Dr. Corey Richardson

ROBERT C. REED/HICKORY DAILY RECORD: Dr. Corey Richardson (left), CEO/Clinical Director of Integrated Care of Greater Hickory, confers with Stacey Loritts, behavioral health coordinator, before a patient session.

Corey Richardson did not plan on being an advocate for people struggling with substance use disorders and mental health concerns, especially as he fought his own addiction. 

“I woke from 10 years of (substance) use with nothing but wreckage in my wake,” he said. “I have been 21 years clean and sober now and I have tried, through my life’s work, to make amends for those wrongs.”

Today, Richardson is focused on advocacy. “As long as I can make a difference, that’s what is important to me,” he explained. He is the CEO and Clinical Director of Integrated Care of Greater Hickory, which offers medical, behavioral, pharmacy, transitional housing, transportation and comprehensive toxicology services to Catawba, Gaston, Surry, Robeson, Iredell and Lincoln counties. 

Richardson is also a psychotherapist in addiction, certified clinical supervisor and research doctorate in the field of addiction. He regularly serves as a peer reviewer for research studies bound for publication in various medical journals, as well. 

His story serves as proof that substance abuse can tighten its grip on anyone. “It’s a public health concern, and even more so when you’re dealing with a (medical professional) who has a substance use disorder,” Richardson said. 

Dr. Corey Richardson

ROBERT C. REED/HICKORY DAILY RECORD: Dr. Corey Richardson stops by the toxicology lab at Integrated Care of Greater Hickory, to check on a report with medical technician Hannah Stallings.

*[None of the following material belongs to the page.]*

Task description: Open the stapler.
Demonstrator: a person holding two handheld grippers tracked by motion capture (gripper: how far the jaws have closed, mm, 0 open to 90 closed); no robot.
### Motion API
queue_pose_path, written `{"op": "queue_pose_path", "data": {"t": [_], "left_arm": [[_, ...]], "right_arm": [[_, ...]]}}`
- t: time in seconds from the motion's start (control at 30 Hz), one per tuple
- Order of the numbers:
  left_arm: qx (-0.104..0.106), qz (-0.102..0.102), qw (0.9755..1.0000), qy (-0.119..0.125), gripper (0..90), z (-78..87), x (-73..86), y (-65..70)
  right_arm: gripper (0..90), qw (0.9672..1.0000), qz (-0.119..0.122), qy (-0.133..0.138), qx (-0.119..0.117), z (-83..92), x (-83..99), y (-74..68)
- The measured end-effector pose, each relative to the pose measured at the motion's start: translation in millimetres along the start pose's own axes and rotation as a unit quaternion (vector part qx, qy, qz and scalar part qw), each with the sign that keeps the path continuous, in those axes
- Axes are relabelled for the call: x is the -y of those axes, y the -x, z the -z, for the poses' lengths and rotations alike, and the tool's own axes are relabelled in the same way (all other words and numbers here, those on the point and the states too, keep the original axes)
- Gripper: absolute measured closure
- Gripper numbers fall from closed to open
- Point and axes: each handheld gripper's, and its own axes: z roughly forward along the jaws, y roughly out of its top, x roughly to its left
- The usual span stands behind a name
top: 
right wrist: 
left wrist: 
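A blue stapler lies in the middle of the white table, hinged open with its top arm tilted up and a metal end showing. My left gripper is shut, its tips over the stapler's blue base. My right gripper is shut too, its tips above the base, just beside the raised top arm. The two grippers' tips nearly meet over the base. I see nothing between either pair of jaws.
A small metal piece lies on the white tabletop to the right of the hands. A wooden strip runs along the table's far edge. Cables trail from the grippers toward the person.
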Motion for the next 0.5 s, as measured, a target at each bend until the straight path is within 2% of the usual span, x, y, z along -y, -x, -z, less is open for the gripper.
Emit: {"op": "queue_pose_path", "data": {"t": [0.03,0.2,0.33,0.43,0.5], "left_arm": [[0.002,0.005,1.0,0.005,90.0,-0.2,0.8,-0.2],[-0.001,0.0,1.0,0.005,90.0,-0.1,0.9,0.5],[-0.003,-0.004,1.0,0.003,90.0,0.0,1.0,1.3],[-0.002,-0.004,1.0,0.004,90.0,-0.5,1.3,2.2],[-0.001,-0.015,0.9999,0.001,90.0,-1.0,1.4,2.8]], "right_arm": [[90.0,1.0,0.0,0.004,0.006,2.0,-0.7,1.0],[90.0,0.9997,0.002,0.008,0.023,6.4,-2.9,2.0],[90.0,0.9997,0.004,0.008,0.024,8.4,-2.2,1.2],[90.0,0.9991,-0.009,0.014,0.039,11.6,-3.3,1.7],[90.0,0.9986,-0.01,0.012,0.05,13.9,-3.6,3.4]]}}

The way Richardson said he’s decided to make amends is by helping others, “escape the nightmare of addiction, depression and trauma.” By establishing the Integrated Care office, he added that he has reached thousands of people struggling with substance use. 

“I know our life on this planet is very short, and I am doing my best to make a difference,” Richardson said. When asked what drives him, he said it’s the changes he sees in clients.

“Some have come in sick from cravings, withdrawal and crippling depression. After being with us and working hard in our programs, now they are in long-term recovery from both drugs and mental illness, and living happy and productive lives,” he explained.

Another way Richardson advocates for people with substance use disorders is through prevention and educational presentations. He has worked closely with North Carolina Gov. Roy Cooper, U.S. Rep. Patrick McHenry and various other government organizations on discussing the opioid epidemic and intervention strategies.

Richardson has also published over 30 articles and papers on addiction and conducted research specifically on medical professionals with addiction and substance use disorders. 

“I often tell people — whether physicians, social workers, nurses or a group of our new participants in early recovery — I have suffered almost every consequence of this disease called addiction. If I can recover, anyone can,” Richardson said. 

“With every breath I have left I hope to reach as many people suffering from addiction and other behavioral health problems, and let them know they do not have to live this way.”

What gives you joy? 

“Watching a person destroyed from addiction, codependency, clinical depression, or devastating trauma turn his or her life around in one of our programs. Reaching out to others at one of my talks to let them know that there is hope … today.”

What is the greatest challenge you’ve had to overcome? 

“Asking for help for my own alcoholism and drug addiction. Starting over. Trying to help others every day, even when they don’t want help. Trying to explain to some that addiction and mental illness is not a moral failing or personal weakness. These are treatable diseases. But left untreated – they are fatal.”

What is something you would change about your life? 

“There are things, but we can never change them. We can be guided by those mistakes, and they can guide our future decisions. I believe that is called living an amended life. I try to live an amended life.”

Emily Willis is a general assignment reporter at the Hickory Daily Record.